EXERCISE DESCRIPTION:
In the records below, find the line that contains "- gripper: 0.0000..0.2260" and the line that contains "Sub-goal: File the". Set down exactly those lines and every line between them, and nothing more.

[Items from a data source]
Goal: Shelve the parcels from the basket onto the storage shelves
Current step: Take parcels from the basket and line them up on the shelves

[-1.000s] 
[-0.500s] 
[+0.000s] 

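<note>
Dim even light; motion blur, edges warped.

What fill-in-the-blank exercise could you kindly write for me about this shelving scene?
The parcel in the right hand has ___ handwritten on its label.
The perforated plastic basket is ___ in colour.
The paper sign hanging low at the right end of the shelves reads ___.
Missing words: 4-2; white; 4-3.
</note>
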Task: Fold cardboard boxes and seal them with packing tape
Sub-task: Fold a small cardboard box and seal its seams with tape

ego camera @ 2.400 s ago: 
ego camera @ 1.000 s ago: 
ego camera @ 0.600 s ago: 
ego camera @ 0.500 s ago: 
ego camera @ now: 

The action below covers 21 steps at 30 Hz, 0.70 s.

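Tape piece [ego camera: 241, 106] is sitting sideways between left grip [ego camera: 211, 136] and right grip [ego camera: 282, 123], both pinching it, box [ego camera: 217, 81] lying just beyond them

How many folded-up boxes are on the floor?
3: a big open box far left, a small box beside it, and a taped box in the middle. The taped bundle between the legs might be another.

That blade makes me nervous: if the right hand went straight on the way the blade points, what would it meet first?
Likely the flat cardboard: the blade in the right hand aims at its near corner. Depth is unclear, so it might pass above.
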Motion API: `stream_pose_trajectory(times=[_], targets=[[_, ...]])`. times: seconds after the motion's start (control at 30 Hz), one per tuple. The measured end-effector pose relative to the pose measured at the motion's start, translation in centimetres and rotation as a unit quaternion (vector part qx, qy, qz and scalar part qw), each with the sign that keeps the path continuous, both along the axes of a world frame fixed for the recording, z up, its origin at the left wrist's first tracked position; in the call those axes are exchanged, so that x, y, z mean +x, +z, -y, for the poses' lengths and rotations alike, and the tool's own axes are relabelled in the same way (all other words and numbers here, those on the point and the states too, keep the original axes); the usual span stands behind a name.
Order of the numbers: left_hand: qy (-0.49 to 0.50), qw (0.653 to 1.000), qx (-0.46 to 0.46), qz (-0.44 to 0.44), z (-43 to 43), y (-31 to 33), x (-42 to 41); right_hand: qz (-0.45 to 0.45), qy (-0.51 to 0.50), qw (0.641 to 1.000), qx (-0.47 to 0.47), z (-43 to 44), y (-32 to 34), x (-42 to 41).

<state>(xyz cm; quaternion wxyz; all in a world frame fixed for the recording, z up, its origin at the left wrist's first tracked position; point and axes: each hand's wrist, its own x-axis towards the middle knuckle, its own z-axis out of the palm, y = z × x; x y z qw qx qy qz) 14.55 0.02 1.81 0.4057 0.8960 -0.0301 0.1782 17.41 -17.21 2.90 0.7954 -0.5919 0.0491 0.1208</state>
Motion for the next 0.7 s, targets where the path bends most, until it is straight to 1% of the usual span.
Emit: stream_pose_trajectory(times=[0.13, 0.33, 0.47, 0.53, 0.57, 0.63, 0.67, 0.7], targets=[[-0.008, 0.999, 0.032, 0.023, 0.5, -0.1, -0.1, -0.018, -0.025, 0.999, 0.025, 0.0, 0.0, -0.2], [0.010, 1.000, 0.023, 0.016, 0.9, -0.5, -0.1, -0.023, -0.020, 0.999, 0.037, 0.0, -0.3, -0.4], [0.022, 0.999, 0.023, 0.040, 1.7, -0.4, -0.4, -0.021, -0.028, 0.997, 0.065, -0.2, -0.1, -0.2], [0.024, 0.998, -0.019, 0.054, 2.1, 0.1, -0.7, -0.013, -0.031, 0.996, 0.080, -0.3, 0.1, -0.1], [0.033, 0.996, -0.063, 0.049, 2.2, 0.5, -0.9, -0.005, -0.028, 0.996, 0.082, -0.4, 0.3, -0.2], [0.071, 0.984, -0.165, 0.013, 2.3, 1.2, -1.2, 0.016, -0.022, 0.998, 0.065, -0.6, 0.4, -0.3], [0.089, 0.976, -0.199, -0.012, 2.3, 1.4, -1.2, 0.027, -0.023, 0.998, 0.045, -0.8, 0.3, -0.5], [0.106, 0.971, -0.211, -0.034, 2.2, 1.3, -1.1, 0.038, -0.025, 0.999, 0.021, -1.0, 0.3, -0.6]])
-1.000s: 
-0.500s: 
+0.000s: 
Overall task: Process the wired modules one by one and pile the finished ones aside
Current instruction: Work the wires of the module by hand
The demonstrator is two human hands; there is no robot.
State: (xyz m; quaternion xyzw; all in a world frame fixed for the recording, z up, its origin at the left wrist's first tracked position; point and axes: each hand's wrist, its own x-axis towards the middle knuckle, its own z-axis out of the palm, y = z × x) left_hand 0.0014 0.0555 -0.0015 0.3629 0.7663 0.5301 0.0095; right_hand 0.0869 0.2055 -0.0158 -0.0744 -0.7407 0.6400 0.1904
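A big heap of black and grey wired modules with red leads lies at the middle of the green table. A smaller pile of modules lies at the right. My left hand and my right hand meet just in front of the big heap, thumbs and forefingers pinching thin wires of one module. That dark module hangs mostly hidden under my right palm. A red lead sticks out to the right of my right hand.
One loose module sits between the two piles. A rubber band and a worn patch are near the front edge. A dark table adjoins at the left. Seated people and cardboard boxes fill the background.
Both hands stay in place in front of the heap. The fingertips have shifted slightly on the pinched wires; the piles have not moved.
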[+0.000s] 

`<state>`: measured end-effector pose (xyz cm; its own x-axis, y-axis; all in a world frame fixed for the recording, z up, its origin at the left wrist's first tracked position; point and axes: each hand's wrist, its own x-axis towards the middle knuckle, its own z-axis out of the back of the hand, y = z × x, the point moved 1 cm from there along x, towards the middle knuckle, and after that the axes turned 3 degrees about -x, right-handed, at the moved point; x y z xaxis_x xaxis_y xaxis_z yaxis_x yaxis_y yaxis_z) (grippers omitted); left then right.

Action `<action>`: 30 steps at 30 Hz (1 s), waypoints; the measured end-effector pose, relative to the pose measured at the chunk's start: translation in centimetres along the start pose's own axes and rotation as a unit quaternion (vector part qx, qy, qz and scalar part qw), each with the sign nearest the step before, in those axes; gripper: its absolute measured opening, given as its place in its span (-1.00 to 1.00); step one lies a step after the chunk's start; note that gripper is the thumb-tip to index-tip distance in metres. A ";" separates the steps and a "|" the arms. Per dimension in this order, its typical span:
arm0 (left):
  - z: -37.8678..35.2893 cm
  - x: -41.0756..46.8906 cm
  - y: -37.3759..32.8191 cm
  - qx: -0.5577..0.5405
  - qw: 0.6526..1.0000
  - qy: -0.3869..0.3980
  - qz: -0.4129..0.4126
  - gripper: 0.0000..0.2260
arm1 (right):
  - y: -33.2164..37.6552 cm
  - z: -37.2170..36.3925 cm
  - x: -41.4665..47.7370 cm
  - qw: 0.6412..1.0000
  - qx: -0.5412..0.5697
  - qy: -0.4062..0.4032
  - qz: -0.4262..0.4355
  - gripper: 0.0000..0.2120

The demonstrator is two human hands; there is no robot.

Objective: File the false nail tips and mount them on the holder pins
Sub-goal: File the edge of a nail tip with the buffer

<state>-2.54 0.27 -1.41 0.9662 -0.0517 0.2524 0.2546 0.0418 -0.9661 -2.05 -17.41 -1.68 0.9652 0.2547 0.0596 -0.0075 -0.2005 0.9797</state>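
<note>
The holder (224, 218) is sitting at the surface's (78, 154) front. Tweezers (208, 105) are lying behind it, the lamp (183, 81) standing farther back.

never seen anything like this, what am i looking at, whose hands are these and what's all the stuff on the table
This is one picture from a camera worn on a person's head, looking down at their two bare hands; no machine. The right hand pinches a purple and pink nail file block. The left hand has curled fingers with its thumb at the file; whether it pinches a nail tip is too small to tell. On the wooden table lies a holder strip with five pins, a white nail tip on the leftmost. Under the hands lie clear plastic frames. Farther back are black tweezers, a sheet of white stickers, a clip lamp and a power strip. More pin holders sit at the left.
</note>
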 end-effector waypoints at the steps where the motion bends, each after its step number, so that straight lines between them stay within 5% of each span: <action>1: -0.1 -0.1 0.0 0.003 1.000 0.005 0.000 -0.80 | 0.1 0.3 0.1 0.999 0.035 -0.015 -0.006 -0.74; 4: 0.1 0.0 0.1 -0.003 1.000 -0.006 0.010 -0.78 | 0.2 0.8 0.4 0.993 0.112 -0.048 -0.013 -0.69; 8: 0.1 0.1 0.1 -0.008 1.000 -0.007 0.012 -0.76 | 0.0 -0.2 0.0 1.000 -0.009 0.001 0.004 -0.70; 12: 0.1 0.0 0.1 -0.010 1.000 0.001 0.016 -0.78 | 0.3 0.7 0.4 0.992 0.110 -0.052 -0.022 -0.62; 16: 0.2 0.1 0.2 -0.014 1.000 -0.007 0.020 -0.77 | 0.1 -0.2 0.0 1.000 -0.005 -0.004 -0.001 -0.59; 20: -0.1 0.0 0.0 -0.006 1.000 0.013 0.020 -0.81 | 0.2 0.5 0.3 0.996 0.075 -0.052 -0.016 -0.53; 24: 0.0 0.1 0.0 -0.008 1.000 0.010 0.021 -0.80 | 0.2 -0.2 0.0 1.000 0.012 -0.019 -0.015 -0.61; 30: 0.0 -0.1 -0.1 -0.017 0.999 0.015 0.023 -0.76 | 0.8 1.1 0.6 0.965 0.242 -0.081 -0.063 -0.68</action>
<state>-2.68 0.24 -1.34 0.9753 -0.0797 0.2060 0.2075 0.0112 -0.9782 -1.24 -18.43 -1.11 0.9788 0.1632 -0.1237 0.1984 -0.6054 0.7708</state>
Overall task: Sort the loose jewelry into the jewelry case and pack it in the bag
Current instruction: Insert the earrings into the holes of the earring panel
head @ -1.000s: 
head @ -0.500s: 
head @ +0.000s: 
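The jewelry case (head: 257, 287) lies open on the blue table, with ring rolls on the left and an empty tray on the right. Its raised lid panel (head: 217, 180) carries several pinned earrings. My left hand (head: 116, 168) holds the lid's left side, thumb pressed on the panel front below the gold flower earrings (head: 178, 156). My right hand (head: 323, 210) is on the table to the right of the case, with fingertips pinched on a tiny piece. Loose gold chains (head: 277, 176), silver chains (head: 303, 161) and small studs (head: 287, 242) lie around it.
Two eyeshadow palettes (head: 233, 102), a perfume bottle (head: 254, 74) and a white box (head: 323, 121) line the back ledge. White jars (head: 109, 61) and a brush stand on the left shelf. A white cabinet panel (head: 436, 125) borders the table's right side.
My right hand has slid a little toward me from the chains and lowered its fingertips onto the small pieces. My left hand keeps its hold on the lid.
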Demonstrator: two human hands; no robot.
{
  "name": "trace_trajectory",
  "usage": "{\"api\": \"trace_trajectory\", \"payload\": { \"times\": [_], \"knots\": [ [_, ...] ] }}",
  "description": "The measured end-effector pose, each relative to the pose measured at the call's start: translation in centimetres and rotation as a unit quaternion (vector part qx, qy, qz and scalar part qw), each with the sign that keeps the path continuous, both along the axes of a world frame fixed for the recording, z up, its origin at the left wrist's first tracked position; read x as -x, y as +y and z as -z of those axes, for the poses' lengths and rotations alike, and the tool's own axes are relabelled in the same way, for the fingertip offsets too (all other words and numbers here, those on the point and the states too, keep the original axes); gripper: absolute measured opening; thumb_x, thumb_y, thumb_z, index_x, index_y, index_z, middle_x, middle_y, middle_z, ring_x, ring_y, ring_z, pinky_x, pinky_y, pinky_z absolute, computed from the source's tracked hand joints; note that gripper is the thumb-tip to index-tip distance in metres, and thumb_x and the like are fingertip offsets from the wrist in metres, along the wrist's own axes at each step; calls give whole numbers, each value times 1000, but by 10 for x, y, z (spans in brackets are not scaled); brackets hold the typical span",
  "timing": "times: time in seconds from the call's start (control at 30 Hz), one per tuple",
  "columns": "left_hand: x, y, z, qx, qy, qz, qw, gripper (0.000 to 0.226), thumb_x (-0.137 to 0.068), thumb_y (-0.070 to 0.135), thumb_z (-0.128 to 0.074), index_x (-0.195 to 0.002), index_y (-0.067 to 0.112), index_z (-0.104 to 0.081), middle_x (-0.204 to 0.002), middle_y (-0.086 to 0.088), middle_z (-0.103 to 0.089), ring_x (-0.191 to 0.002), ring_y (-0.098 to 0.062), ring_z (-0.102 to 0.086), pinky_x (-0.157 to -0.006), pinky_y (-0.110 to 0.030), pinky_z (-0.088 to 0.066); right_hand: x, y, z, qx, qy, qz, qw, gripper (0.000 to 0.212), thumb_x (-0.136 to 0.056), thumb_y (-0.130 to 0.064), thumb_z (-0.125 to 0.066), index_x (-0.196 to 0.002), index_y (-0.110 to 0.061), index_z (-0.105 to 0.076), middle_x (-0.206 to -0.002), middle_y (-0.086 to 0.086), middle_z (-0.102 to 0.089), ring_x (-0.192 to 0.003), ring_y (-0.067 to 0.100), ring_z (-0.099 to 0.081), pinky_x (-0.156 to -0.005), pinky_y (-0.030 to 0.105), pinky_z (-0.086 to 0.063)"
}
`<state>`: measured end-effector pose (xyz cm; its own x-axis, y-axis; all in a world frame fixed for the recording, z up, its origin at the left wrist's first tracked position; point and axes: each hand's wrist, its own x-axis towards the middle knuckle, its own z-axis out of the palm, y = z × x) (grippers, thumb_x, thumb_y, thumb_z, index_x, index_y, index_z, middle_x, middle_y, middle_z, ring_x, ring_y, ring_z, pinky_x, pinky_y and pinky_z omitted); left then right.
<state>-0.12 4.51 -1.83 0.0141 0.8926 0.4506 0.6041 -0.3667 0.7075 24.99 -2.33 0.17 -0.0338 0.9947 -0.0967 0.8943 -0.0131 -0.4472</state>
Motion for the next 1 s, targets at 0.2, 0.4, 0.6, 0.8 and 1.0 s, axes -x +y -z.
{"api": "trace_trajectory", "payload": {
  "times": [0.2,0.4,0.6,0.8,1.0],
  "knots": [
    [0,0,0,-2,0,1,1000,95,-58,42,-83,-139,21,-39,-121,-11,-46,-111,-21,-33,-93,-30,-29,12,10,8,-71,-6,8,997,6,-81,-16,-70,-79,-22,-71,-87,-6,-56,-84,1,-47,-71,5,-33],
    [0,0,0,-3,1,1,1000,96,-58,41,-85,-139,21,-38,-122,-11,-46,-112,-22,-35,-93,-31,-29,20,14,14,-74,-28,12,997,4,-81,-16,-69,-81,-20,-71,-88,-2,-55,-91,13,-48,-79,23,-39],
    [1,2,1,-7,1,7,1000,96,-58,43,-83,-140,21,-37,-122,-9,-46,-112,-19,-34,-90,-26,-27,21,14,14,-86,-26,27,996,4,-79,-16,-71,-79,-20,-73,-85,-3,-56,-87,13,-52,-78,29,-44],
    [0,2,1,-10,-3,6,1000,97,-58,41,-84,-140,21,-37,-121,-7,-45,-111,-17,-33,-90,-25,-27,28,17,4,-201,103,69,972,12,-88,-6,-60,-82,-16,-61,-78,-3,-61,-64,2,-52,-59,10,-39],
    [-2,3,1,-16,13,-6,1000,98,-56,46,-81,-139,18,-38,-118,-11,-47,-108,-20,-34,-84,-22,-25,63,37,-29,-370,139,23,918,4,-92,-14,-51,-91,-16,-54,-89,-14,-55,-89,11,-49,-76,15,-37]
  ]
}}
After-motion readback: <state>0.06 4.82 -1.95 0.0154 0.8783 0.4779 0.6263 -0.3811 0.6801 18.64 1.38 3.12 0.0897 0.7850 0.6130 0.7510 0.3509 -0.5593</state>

THE COMPLETED TASK:
  - gripper: 0.0000..0.2260
arm1 (right):
  - y: -33.2164..37.6552 cm
  - z: -37.2170..36.3925 cm
  - x: -41.4665..47.7370 cm
  - qw: 0.6412..1.0000
  - qx: -0.5412..0.5697
  - qy: -0.4062..0.4032
  - qz: -0.4262..0.4355
  - gripper: 0.0000..0.2120

The demonstrator is two human hands; there is no robot.

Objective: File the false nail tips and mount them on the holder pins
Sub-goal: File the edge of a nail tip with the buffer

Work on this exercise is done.